Figure 1. Protein folding shape code (PFSC) and protein folding variation matrix (PFVM). The green arrows indicated the process to construct 5AAPFSC database, which contained all folding shapes in PFSC letters for 3,200,000 of permutations of 5 amino acids. The blue arrows indicated the process how to obtain the PFSC string from a protein with known 3D structure. The red arrows indicated the process how to obtain the PFVM from a protein sequence.
Protein Folding Variation Matrix (PFVM).
With protein folding fingerprint, the PFVM assembles the local folding variations along sequence, and it can construct an astronomical number of conformations while define the most possible conformation. Firstly, a database, which collects all possible folding shapes in PFSC letters, is created. Based on 20 of amino acids, there are 3,200,000 of permutations for 5 amino acids. All folding shapes for each permutations of 5 amino acids are collected from database or calculations. The folding shapes for most of permutations of 5 amino acids were firstly collected from 3D structural data in PDB. For the permutations of 5 amino acids do not exist in PDB, the folding shapes were computed by molecular dynamics simulation method and stored into a complementary database. Then, all folding shapes for 3,200,000 of permutations of 5 amino acids were converted into the PFSC alphabetic letters, and stored into a database named as 5AAPFSC. The procedure is indicated by green arrows in Figure 1. Actually, most of 5 amino acids have more than one folding shape, but the maximum number would not be more than 27. Each folding shape for 5 amino acids, however, have different weight according the frequency of appearance in PDB or the free energy for thermodynamic stability in results of computational simulation. Thus, the folding shapes for each set of 5 amino acids, which have higher frequency and lower free energy, are considered with most probability in folding conformation, and are assembled at the top rank in 5AAPFSC database.
According to protein sequence, the PFVM is constructed by extraction local folding variations from 5AAPFSC database. The local folding variations, which are represented by a set of PFSC letters for 5 successive amino acids, are extracted from 5AA-PFSC database and displayed in vertical column.
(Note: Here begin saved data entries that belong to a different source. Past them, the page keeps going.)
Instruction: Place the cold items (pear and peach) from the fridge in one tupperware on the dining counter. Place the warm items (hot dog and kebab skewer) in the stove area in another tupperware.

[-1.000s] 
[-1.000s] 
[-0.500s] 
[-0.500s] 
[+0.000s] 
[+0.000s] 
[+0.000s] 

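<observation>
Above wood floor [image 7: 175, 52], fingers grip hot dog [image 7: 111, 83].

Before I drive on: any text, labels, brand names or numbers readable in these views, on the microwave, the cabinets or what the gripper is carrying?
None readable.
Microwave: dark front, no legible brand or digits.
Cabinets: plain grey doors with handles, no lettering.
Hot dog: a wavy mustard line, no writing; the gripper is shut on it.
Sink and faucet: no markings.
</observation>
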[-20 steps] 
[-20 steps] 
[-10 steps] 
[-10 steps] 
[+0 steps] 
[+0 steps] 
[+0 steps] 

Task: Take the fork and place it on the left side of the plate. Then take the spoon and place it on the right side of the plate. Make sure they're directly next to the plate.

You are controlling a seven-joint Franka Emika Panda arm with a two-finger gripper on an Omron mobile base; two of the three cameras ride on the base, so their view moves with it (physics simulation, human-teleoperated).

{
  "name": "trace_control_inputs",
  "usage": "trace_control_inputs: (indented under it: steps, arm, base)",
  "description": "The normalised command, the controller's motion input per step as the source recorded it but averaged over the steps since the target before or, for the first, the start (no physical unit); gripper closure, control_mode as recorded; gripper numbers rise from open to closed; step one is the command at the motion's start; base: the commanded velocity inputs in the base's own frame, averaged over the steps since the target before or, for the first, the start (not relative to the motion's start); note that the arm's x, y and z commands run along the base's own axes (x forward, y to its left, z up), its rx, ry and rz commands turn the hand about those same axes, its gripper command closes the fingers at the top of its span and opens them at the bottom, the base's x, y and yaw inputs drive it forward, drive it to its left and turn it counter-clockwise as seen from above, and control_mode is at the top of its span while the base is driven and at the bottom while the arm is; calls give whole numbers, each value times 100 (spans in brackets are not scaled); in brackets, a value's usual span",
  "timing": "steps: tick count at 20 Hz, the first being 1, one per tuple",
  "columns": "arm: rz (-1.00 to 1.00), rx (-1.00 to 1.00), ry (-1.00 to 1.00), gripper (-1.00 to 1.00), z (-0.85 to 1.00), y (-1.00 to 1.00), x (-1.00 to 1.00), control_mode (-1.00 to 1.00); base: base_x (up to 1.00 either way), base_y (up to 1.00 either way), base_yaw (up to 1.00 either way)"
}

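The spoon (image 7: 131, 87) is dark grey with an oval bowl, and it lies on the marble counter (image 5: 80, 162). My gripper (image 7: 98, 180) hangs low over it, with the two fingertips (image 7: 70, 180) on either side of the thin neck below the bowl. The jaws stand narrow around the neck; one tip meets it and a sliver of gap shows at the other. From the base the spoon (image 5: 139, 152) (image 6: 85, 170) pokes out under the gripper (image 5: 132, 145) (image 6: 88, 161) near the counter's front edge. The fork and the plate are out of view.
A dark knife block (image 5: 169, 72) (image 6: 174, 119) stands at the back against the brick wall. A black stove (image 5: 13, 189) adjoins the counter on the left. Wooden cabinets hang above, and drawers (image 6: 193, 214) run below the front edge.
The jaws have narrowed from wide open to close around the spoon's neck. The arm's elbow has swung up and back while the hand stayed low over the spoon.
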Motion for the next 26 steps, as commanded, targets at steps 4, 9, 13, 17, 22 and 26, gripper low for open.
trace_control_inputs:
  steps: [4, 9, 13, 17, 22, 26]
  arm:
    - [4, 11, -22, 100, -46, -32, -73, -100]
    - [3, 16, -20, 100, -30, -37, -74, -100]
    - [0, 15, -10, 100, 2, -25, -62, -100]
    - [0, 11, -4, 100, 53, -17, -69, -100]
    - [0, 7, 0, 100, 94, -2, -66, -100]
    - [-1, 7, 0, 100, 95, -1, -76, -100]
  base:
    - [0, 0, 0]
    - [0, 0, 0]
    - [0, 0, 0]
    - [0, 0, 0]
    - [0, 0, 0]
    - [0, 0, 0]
Along sequence from N-terminus to C-terminus, the PFVM is formed. The procedure from a sequence to PFVM is indicated by red arrows in Figure 1. A diagrammatic sketch in Figure 2 illustrated in detail how the local folding variations were assigned according a protein sequence. The local folding shapes for each 5 consecutive amino acids along sequences are directly acquired from database 5AAPFSC. Starting from the first set of 5 amino acid residues at N-terminus, each step moves forward by one residue with sharing 4 amino acids from prior step until C-terminus. Therefore, the PFVM is generated to reveal the local folding variations for entire protein, the PFSC letters in each column show all possible local folding shapes for a set of 5 amino acids which are extracted from 5AAPFSC database. With PFVM, an astronomical number of PFSC strings can be constructed by taking any one PFSC letter from each column. Also, the most possible folding conformations can be predicted by the PFSC string which is consisted of the PFSC letter on top of each columns in PFVM. Furthermore, according PFSC string, the 3D structure of most possible conformation can be constructed as the predicted result. Therefore, the PFVM provides the significant information to study the protein fading problem.